Pictures aside, the data must be reproduced exactly.

________

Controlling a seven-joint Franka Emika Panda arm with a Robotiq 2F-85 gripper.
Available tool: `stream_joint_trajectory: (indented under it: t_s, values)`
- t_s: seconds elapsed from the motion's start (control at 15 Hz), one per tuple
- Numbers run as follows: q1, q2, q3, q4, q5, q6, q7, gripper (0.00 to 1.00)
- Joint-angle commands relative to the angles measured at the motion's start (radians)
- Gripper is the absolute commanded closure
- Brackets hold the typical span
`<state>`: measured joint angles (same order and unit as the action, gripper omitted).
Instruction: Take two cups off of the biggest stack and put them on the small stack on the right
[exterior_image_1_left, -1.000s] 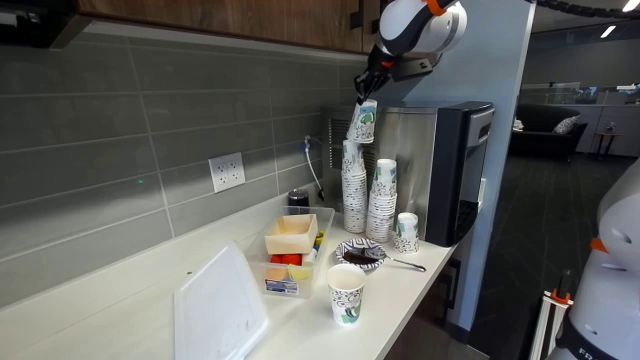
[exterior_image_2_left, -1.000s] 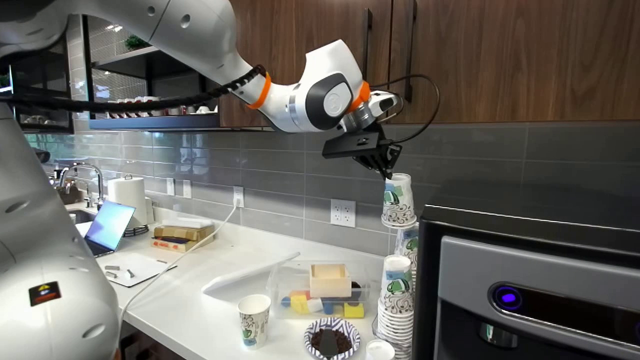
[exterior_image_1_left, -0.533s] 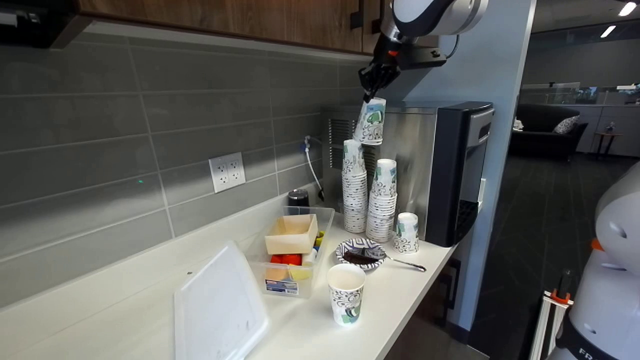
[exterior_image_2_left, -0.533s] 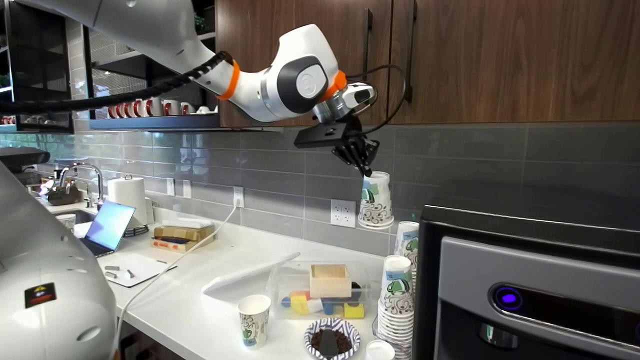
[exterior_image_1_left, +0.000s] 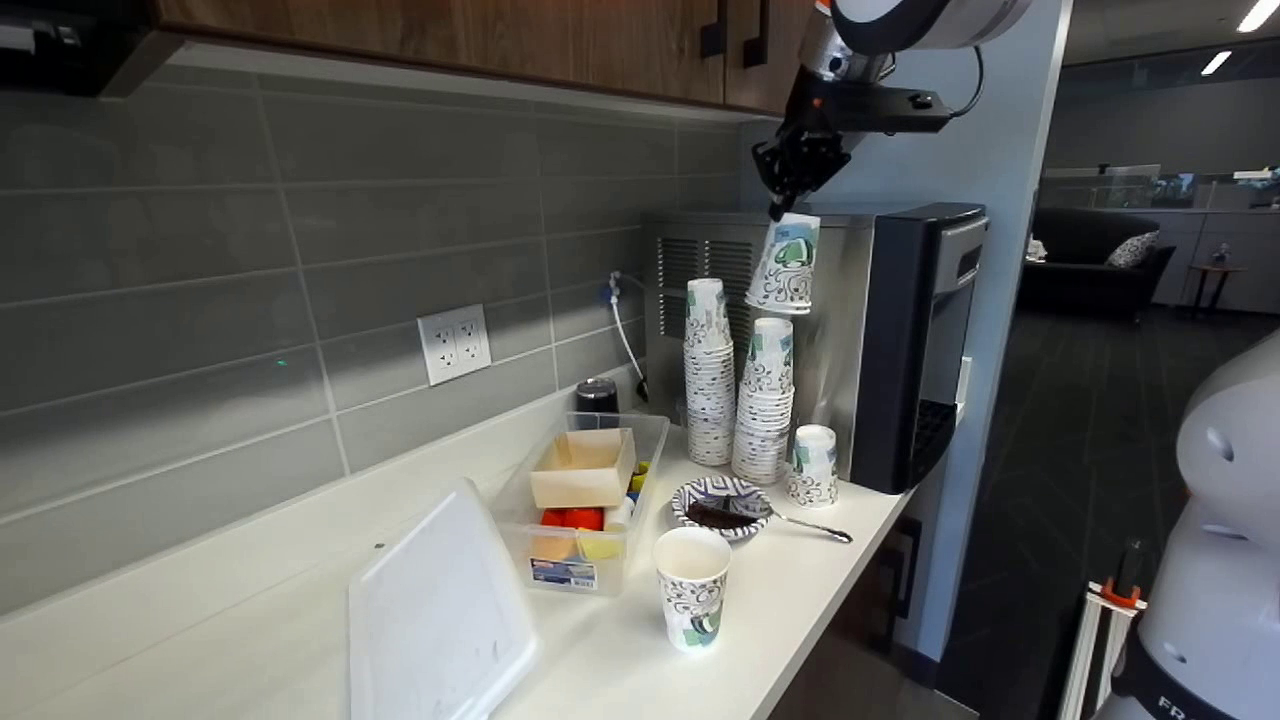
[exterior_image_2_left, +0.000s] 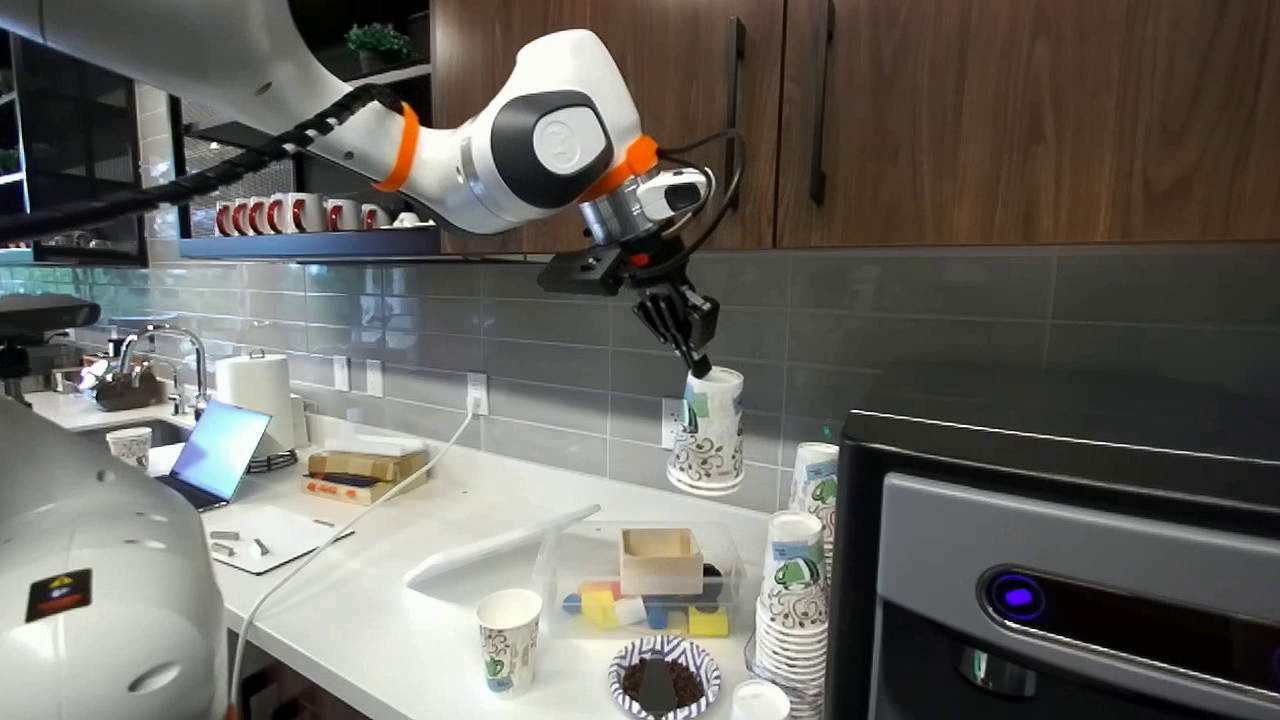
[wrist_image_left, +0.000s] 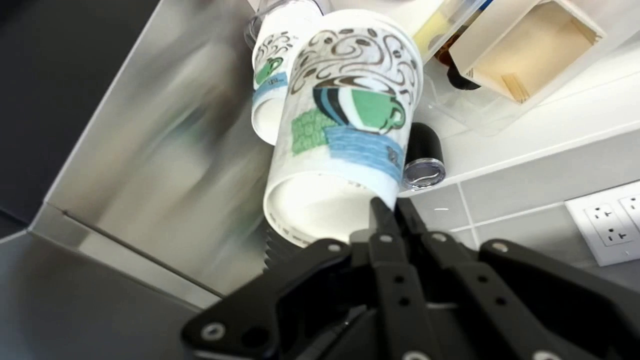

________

◆ Reply:
Controlling a seven-joint Franka Emika Panda arm with a Robotiq 2F-85 gripper.
Available tool: `stream_joint_trajectory: (indented under it: t_s, values)`
- t_s: seconds elapsed from the motion's start (control at 15 Hz), one per tuple
- Numbers run as follows: q1, q2, q3, q4, q5, q6, q7, gripper (0.00 to 1.00)
- Joint-angle commands relative to the angles measured at the motion's start (radians)
- Gripper is the absolute commanded closure
- Brackets hold the typical span
`<state>`: measured joint angles (same order and unit as the action, gripper omitted).
Instruction: Take two cups off of the biggest stack and put them on the small stack on the right
[exterior_image_1_left, -1.000s] 
[exterior_image_2_left, -1.000s] 
[exterior_image_1_left, -0.533s] 
[exterior_image_2_left, -0.533s] 
[exterior_image_1_left, +0.000s] 
[exterior_image_2_left, +0.000s] 
[wrist_image_left, +0.000s] 

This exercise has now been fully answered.